_Prompt_
In the listing below, the answer starts at the line that has "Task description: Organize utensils" and stops after the line that has "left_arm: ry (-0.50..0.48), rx"; please repeat that part exactly and nothing more.
• • • • •
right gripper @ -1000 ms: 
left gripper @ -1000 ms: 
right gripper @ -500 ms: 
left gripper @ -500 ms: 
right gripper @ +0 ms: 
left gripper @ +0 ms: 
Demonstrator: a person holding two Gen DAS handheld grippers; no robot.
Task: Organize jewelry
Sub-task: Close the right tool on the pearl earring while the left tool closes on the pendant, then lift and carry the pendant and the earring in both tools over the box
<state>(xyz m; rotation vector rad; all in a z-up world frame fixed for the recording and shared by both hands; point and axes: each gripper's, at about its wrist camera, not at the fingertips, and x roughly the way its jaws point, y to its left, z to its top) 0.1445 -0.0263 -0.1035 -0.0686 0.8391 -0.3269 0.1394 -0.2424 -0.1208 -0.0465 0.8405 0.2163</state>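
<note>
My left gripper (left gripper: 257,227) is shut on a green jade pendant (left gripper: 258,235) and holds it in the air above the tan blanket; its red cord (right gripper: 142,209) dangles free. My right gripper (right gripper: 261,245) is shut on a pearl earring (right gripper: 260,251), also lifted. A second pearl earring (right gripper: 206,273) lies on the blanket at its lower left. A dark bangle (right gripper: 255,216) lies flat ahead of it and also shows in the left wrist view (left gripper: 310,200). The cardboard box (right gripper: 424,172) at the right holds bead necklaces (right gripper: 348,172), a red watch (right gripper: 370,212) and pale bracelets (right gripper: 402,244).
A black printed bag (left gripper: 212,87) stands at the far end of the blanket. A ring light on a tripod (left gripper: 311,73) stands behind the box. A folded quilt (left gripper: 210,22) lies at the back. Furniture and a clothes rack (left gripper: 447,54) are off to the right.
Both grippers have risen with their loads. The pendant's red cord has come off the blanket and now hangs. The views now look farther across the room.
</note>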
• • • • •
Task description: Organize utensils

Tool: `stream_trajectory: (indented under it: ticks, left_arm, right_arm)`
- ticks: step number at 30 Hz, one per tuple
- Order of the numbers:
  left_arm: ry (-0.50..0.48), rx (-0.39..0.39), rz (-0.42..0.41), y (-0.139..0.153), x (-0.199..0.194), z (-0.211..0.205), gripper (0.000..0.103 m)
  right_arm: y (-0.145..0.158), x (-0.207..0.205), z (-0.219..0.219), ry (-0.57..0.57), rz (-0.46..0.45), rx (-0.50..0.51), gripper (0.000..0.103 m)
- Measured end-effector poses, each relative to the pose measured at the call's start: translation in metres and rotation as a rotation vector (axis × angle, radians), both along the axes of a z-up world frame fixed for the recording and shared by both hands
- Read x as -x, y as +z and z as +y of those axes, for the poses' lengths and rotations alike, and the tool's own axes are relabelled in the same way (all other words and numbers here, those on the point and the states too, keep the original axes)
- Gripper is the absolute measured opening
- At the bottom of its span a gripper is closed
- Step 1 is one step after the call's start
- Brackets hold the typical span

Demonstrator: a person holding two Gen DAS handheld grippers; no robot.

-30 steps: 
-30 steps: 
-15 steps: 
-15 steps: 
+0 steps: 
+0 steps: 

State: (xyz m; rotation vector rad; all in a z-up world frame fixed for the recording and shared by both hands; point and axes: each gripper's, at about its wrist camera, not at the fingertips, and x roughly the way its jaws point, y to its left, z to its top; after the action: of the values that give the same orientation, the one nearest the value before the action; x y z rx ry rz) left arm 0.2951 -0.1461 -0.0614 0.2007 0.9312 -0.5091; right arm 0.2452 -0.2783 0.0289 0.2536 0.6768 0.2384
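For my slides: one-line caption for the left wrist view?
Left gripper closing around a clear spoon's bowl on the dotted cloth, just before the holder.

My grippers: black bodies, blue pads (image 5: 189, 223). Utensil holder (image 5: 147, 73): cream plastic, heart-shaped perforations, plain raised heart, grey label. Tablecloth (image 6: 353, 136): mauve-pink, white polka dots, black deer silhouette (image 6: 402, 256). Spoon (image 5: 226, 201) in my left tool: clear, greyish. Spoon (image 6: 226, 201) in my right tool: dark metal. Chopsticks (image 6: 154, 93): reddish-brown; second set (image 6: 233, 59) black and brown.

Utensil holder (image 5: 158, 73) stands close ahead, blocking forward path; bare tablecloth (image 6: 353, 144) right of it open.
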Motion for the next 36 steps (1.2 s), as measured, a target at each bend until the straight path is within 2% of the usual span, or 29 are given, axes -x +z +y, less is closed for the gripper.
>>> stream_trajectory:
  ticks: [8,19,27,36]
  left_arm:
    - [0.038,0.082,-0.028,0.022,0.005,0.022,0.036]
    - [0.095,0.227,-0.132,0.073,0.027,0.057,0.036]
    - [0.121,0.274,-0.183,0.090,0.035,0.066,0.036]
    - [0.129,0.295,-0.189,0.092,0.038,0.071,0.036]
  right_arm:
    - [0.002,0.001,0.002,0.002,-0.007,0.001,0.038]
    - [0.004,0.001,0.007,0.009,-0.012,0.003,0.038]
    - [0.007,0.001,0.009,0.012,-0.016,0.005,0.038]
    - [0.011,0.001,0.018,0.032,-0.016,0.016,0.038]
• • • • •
_Worked solution_
Task description: Organize utensils

Tool: `stream_trajectory: (indented under it: ticks, left_arm, right_arm)`
- ticks: step number at 30 Hz, one per tuple
- Order of the numbers:
  left_arm: ry (-0.50..0.48), rx (-0.39..0.39), rz (-0.42..0.41), y (-0.139..0.153), x (-0.199..0.194), z (-0.211..0.205), gripper (0.000..0.103 m)

This response is now finished.